The lines in the listing below are to be given again exactly, starting at the line holding "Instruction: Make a" and ending at the line holding "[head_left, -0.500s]". Do not include pictures.
++++++++
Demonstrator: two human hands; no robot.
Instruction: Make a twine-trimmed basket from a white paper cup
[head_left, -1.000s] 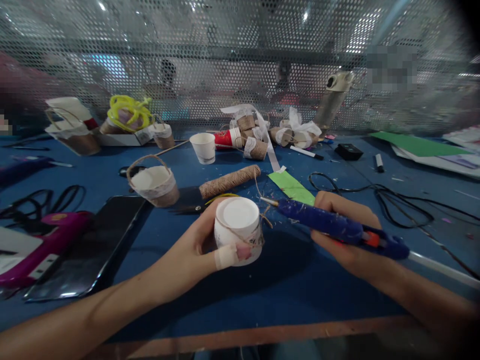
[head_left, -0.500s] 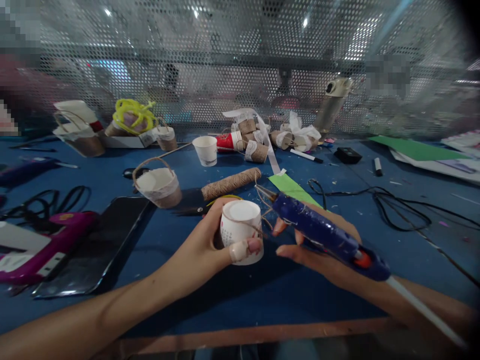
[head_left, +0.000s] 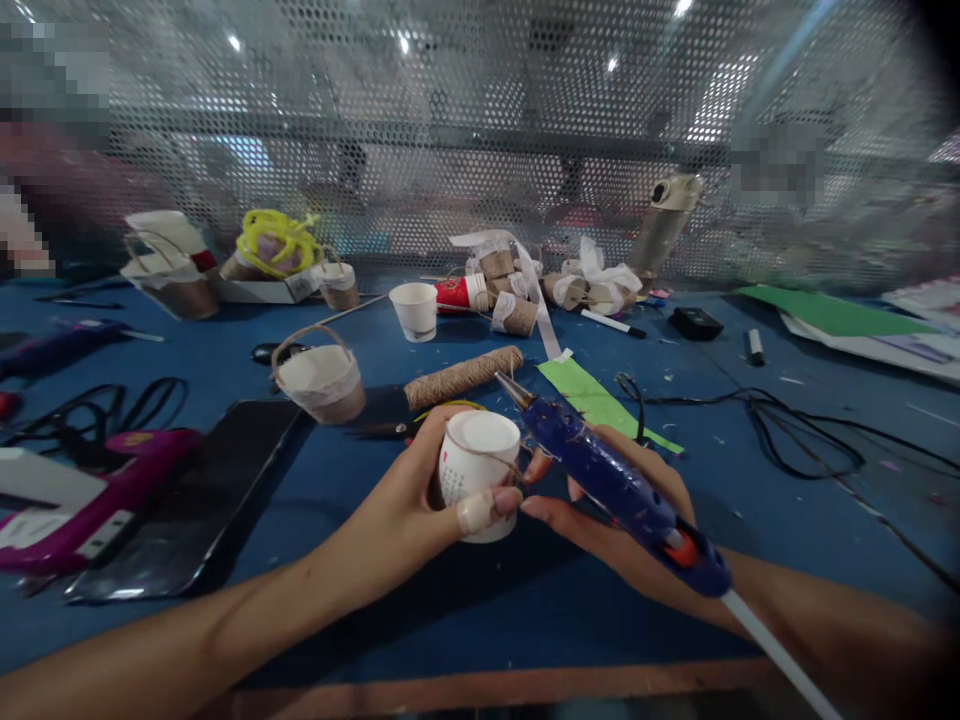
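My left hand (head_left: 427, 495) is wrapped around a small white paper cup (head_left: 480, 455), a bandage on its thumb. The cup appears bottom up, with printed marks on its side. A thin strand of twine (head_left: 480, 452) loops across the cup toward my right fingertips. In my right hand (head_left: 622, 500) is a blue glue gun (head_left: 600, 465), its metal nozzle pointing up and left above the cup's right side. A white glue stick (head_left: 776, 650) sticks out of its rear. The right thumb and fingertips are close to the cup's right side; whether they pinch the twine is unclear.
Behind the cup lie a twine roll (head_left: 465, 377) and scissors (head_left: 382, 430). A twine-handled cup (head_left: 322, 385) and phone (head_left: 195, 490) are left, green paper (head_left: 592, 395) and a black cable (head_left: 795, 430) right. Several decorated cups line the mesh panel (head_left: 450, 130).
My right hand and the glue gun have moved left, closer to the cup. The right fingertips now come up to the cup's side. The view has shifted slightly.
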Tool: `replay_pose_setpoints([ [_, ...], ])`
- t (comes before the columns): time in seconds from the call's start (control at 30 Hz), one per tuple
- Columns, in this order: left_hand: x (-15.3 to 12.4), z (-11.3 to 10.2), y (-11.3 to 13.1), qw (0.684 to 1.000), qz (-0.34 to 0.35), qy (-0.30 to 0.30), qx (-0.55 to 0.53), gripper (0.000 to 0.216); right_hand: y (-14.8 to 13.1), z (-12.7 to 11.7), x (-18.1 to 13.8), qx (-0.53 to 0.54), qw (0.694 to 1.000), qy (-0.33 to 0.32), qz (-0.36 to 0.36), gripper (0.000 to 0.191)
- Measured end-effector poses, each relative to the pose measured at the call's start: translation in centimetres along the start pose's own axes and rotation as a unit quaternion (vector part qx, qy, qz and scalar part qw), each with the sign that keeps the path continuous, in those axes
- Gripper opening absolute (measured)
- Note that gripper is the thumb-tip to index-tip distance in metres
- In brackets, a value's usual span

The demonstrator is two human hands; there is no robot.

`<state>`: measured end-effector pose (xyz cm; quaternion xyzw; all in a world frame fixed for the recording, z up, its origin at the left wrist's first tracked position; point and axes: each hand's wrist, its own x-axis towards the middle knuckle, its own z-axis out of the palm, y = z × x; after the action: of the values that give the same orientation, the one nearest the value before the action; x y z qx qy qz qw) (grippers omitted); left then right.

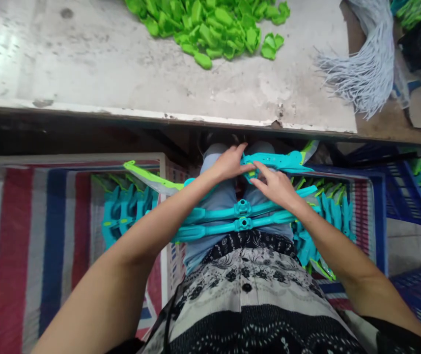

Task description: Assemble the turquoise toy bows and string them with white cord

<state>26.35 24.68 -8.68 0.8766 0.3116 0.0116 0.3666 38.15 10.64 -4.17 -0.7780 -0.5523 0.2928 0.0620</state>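
Over my knees lies a teal plastic toy bow point(274, 160) with lime-green and grey ends. My left hand point(231, 163) grips its middle, thumb and fingertips on the centre part. My right hand point(274, 186) holds the same middle from the other side, thumb and index finger pinching around a small lime-green piece point(251, 169) there. The underside of the grip is hidden. Closer to my waist, two more teal bow pieces point(221, 213) rest side by side across my lap, each with a round hole at its centre; my forearms cover parts of them.
On the worktable point(85, 73) ahead sit a heap of lime-green plastic pieces point(217, 29) and a bundle of white strings point(368, 69). A striped-lined crate point(18, 236) with teal bows stands left. Blue crates point(380, 221) with similar parts stand right.
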Motion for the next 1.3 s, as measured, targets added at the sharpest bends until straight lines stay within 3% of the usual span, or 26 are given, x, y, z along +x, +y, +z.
replay_pose_setpoints([
  [0.07, -1.6, -0.7, 1.2, 0.998, 0.020, 0.055, 0.017, 0.060, 0.3, -1.1, -1.6, -0.076, 0.996, -0.026, -0.050, 0.050],
  [0.13, -4.1, -1.1, 2.5, 0.997, 0.038, 0.059, -0.015, 0.041, 1.0, -1.6, -3.0, -0.129, 0.985, -0.080, -0.082, 0.045],
  [0.2, -7.0, -0.8, 3.4, 0.997, 0.023, -0.008, -0.067, 0.036, 1.8, -1.6, -4.0, -0.172, 0.972, -0.135, -0.089, 0.042],
  [0.27, -9.4, 0.2, 3.5, 0.991, -0.025, -0.112, -0.075, 0.042, 2.3, -1.9, -4.1, -0.183, 0.965, -0.163, -0.093, 0.037],
  [0.33, -10.8, 1.5, 3.0, 0.978, -0.071, -0.193, -0.037, 0.041, 2.3, -2.9, -3.1, -0.149, 0.974, -0.131, -0.111, 0.030],
  [0.37, -11.1, 2.2, 2.7, 0.973, -0.086, -0.213, -0.018, 0.039, 2.1, -3.8, -2.1, -0.123, 0.981, -0.082, -0.123, 0.028],
  [0.43, -11.0, 3.0, 2.0, 0.971, -0.097, -0.219, 0.000, 0.037, 1.5, -6.1, 1.2, -0.082, 0.986, 0.057, -0.135, 0.030],
  [0.5, -10.5, 3.4, 1.6, 0.975, -0.091, -0.205, -0.006, 0.036, 1.0, -8.6, 6.1, -0.069, 0.971, 0.195, -0.123, 0.033],
  [0.57, -10.1, 3.4, 1.5, 0.976, -0.082, -0.199, -0.020, 0.035, 1.1, -10.8, 12.0, -0.076, 0.951, 0.280, -0.102, 0.032],
  [0.7, -10.0, 3.2, 1.6, 0.976, -0.085, -0.200, -0.026, 0.036, 2.5, -12.7, 23.1, -0.072, 0.925, 0.357, -0.113, 0.042],
  [0.77, -10.1, 3.1, 1.8, 0.976, -0.093, -0.196, -0.024, 0.036, 3.4, -12.7, 26.5, -0.072, 0.920, 0.367, -0.115, 0.045],
  [0.83, -9.9, 3.1, 1.9, 0.978, -0.097, -0.183, -0.027, 0.036, 3.9, -12.6, 27.7, -0.078, 0.920, 0.366, -0.118, 0.044],
  [0.93, -9.0, 3.2, 2.0, 0.981, -0.101, -0.164, -0.039, 0.039, 3.8, -12.6, 25.6, -0.080, 0.925, 0.346, -0.135, 0.043],
  [1.03, -7.8, 3.3, 1.6, 0.978, -0.092, -0.165, -0.085, 0.042, 2.7, -12.7, 19.1, -0.068, 0.941, 0.285, -0.169, 0.046],
  [1.1, -7.4, 3.2, 1.2, 0.972, -0.070, -0.178, -0.138, 0.044, 1.9, -12.2, 13.4, -0.054, 0.952, 0.217, -0.210, 0.041],
  [1.2, -7.2, 2.8, 0.8, 0.960, -0.058, -0.204, -0.184, 0.049, 1.3, -9.7, 5.0, -0.031, 0.954, 0.058, -0.291, 0.029],
  [1.3, -7.1, 2.5, 0.6, 0.953, -0.082, -0.217, -0.196, 0.053, 1.7, -5.8, 0.0, -0.065, 0.939, -0.064, -0.331, 0.022],
])
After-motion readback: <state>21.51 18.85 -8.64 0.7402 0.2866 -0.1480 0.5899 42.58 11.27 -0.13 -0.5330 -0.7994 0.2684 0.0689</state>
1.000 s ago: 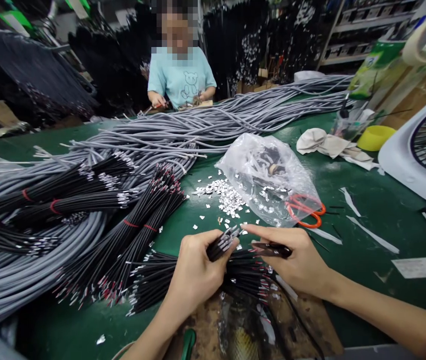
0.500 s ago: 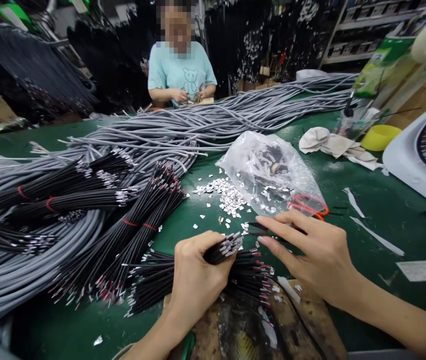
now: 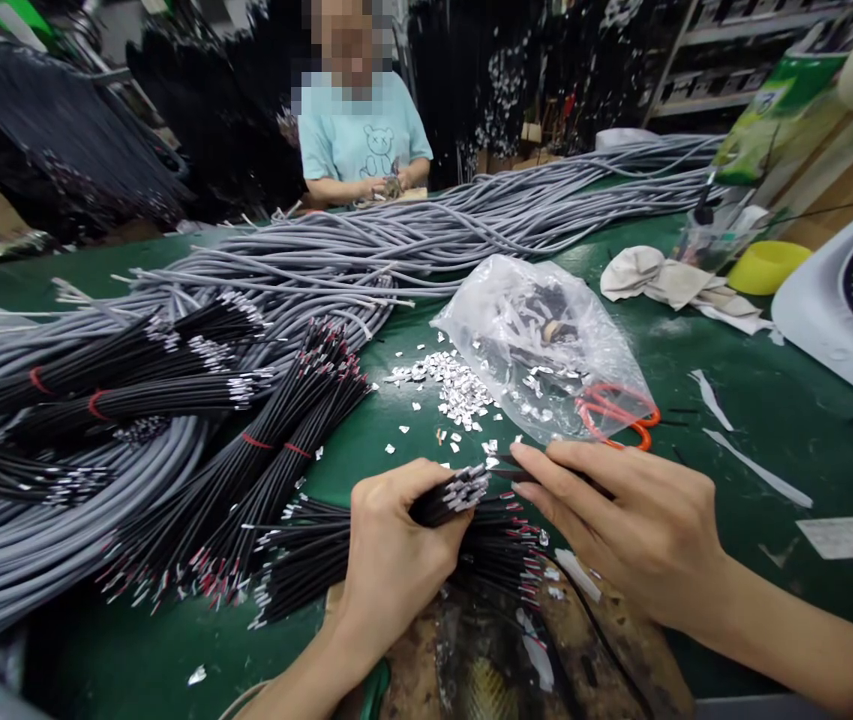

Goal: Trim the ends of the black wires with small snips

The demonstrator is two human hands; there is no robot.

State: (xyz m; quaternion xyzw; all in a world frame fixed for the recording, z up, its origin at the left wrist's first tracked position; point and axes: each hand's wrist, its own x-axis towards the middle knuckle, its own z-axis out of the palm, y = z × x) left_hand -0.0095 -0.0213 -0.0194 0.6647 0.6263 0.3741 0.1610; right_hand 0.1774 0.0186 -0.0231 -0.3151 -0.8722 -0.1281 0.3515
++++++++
EXERCISE RESPONSE:
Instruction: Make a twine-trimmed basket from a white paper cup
[head_left, -1.000s] 
[head_left, -0.500s] 

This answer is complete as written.